CyclinA-Cdk1/2 Actors, from temporal control of DNA Replication to checkpoint adaptation and Mitotic Entry under stress – CARE-ME

Genome maintenance, cell identity and fate rely on the ordered execution of faithful DNA replication and accurate chromosome segregation across generations. Duplication of large genomes raises specific problems due to inherent limitations of several components of the replication machinery and relies on the sequential activation of replication origins following a precise spatio-temporal order. Although overall Cdk (Cyclin-dependent kinase) activity is required for the execution of the initiation program, the respective roles of the different, notably CyclinA2-Cdk2 and CyclinA2-Cdk1, complexes that assemble sequentially along S phase as well as the underlying regulatory mechanisms remain poorly understood. Proliferating cells routinely faces various threats challenging DNA replication and leading to fork slowing or stalling, situations refereed to replication stress (RS). Previous work established that cells respond by increasing the density of initiation events to complete DNA replication of fired domains, while activation of DNA replication checkpoint (DRC) inhibits S-phase Cdks, blocking initiation of yet unfired domains and preventing cell cycle progression. However, these findings do not take into account that RS stringency may finely tunes the level of CyclinA2-Cdk2 and/or -Cdk1 activities and consequently the regulation of extra initiation events.
- We recently found that, under some conditions, Cdk1 inhibition triggers extra-initiation events in expressed and late-replicating large genes, including those hosting common fragile sites (CSFs). Therefore, in addition to delay mitosis, Cdk1 inhibition accelerates replication of some hard-to replicate-regions, suppressing their instability.
- We developed a specific FRET (Förster Resonance Energy Transfer)-based Chk1 sensor to record DRC signaling over time in live single cell assays. We found that Chk1 activity is tightly modulated during normal S phase and upon incremental RS. Additionally, our approach revealed heterogeneous cell-to-cell Chk1 activity profiles along S to M progression during RS recovery that supports temporal activation of repair mechanisms up to mitosis onset.

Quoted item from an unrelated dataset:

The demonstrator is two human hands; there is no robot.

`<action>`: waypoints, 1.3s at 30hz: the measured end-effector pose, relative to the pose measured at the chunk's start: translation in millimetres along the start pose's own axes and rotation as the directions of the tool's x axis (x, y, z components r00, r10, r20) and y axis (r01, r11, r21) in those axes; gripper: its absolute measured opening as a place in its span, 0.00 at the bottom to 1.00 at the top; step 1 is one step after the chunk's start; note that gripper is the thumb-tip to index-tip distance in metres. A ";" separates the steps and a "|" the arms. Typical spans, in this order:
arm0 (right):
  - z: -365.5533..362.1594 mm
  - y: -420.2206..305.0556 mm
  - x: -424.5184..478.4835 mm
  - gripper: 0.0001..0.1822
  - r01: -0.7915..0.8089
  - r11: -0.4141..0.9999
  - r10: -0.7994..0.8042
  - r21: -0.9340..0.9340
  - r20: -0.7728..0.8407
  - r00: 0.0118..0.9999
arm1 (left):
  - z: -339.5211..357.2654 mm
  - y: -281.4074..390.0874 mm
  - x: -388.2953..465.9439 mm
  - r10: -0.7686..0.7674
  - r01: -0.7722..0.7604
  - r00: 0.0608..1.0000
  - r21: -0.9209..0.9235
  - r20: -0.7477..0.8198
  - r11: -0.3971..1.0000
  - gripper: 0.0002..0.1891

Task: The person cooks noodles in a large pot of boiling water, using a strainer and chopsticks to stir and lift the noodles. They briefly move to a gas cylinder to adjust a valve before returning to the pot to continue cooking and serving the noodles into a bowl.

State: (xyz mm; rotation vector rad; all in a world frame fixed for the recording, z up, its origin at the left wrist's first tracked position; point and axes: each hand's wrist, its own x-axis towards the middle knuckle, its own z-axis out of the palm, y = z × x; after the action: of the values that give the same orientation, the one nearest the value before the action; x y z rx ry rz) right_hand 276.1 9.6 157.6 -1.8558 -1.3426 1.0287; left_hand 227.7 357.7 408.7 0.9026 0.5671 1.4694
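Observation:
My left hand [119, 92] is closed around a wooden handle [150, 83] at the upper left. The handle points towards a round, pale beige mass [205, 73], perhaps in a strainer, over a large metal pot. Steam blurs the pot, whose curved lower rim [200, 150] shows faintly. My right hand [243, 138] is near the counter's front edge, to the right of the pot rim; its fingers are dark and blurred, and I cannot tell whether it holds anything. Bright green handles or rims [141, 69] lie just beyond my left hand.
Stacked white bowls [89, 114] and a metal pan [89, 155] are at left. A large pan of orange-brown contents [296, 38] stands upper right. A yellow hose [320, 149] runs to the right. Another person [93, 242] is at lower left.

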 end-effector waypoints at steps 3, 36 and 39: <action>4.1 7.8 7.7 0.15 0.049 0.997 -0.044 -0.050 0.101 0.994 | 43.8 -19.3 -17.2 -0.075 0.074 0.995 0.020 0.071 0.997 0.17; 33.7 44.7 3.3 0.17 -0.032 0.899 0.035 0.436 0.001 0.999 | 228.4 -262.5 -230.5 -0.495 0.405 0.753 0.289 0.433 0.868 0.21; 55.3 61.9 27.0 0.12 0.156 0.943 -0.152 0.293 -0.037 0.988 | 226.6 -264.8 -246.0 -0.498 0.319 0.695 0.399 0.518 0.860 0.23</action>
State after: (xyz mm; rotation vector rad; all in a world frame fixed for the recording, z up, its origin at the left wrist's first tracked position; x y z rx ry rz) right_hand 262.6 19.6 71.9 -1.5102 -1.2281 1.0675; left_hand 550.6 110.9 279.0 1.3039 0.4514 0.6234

Here, building on genetically engineered cells to specifically manipulate individual CyclinA2-Cdk complexes and a panel of FRET-based sensors, notably of Chk1 to record DRC signaling, we propose: (i) to decipher how CyclinA2-Cdk1 and CyclinA2-Cdk2 individually activate or repress both normal and RS-dependent replication origins to maintain genome stability. (ii) to characterize the repair mechanisms at work to perverse genome integrity upon RS recovery, and (iii) to tackle how under-replicated regions fail to prevent mitosis in DRC-proficient cells under RS, a main unanswered biological issue.